Soutient que l'expansion des colonies est illégale et que des restrictions commerciales actives sont nécessaires pour faire respecter le droit international et la solution à deux États.

[Gouvernement israélien]

Condamne l'interdiction comme une ingérence antisémite dans la politique intérieure et menace de représailles économiques et diplomatiques, y compris en ciblant les intérêts britanniques dans les îles Falkland.

[Administration américaine (Trump)]

Considère la décision du Royaume-Uni comme une trahison d'un allié clé et suggère de retirer le soutien à la souveraineté britannique sur les îles Falkland comme moyen de pression.

[Rapporteur spéciale des Nations Unies (Francesca Albanese)]
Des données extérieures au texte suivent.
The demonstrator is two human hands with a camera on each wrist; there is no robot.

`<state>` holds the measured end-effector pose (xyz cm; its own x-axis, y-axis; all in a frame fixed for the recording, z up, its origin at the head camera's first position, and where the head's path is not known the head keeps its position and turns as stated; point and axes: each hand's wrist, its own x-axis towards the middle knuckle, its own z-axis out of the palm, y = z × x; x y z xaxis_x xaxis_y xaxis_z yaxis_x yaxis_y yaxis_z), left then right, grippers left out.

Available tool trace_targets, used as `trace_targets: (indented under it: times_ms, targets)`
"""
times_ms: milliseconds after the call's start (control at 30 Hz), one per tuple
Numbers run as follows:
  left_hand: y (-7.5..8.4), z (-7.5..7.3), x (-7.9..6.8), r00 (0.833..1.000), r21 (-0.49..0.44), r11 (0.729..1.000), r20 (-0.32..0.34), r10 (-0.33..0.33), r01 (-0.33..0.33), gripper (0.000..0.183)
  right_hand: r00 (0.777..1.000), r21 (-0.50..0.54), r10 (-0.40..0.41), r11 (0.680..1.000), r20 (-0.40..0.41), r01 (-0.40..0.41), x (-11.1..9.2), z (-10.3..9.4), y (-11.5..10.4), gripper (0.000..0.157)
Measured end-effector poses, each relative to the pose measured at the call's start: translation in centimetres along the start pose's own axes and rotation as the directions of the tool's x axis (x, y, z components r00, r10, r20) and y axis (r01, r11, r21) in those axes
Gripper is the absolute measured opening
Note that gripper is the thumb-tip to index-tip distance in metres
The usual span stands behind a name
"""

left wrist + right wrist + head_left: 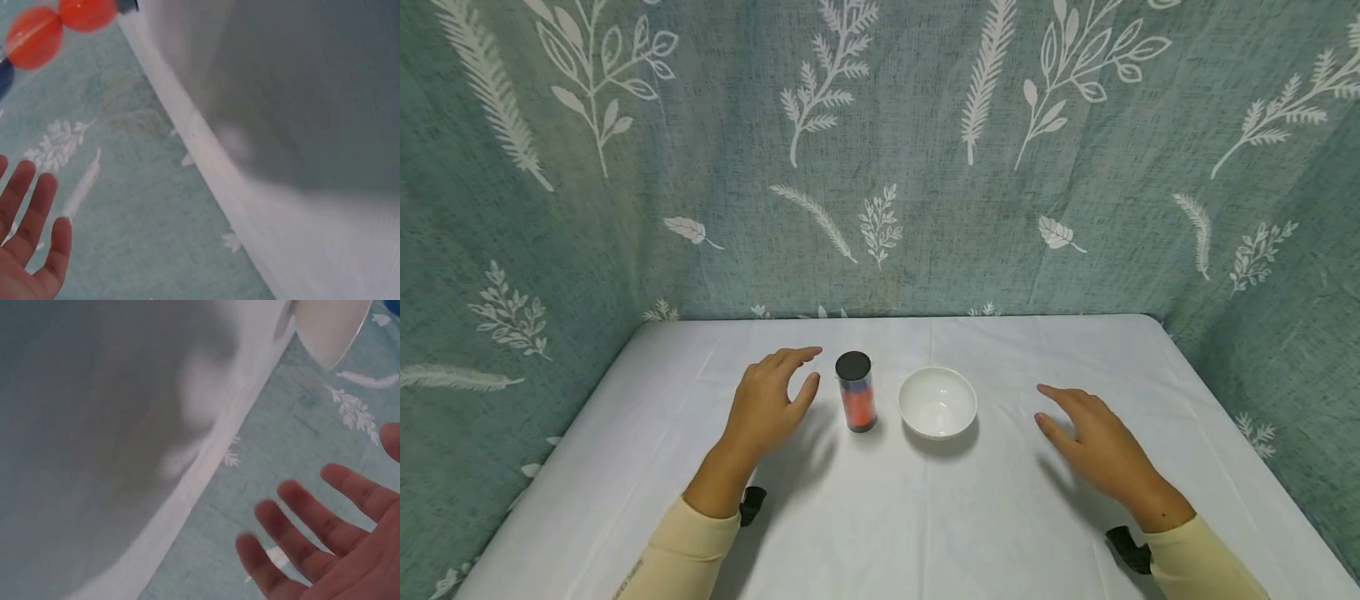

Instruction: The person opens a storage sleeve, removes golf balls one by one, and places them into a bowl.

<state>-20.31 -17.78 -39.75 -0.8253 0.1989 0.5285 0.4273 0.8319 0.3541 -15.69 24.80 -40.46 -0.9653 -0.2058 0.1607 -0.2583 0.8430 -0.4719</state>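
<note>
A clear cylindrical container (pixel 857 396) with a black lid stands upright near the middle of the table. Orange balls (pixel 34 37) and a dark blue one show through its wall in the left wrist view. Just right of it sits a white bowl (pixel 937 403), with no contents visible in the head view. My left hand (pixel 767 404) hovers left of the container, thumb and fingers spread apart and holding nothing. Farther right, my right hand (pixel 1093 442) is held over the cloth, fingers loosely extended toward the bowl, a gap between them.
A white cloth (pixel 895 533) covers the table. Green fabric (pixel 925 233) with white leaf prints hangs behind it and along both sides. Dark wrist devices (pixel 752 504) show below each wrist.
</note>
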Motion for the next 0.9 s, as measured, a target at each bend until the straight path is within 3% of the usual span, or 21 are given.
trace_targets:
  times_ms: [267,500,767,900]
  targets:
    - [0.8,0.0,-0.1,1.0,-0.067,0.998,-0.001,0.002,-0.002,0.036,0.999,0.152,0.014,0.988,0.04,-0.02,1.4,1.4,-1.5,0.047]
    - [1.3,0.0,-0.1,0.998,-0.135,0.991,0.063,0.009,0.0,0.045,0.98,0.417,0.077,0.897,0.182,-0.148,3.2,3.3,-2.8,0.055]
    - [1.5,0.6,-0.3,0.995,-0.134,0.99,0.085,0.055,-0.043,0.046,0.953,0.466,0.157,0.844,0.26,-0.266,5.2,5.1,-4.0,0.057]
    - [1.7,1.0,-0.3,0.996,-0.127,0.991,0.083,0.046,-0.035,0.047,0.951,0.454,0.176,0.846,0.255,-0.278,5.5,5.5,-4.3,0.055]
Maintient que tous les États ont l'obligation légale de ne pas reconnaître ou d'aider la situation illégale créée par les colonies israéliennes.

[Opposition conservatrice du Royaume-Uni]

Warns that the ban could damage national security and intelligence-sharing partnerships with Israel.

// Citations

“Les Britanniques ont perdu la tête. La haine des Juifs de leur gouvernement ne connaît aucune limite et ignore les faits.”

[Mike Huckabee] — Ambassadeur des États-Unis en Israël réagissant à la nouvelle de l'imminence de l'interdiction commerciale.

“Si la Grande-Bretagne agit contre Israël, Israël agira contre la Grande-Bretagne.”

[Gideon Saar] — Ministre israélien des Affaires étrangères avertissant le Royaume-Uni de mesures de rétorsion.

“Ce gouvernement ne consentira pas à la destruction de la solution à deux États.”

[Ed Miliband] — Secrétaire d'État britannique aux Affaires étrangères expliquant la logique de ce changement de politique à la Chambre des Communes.

“Expulsez l'ambassadeur britannique ce soir ! Nous ne serons pas un paillasson piétiné par un gouvernement antisémite.”

[Bezalel Smotrich] — Ministre israélien des Finances appelant à l'expulsion diplomatique en réponse aux sanctions.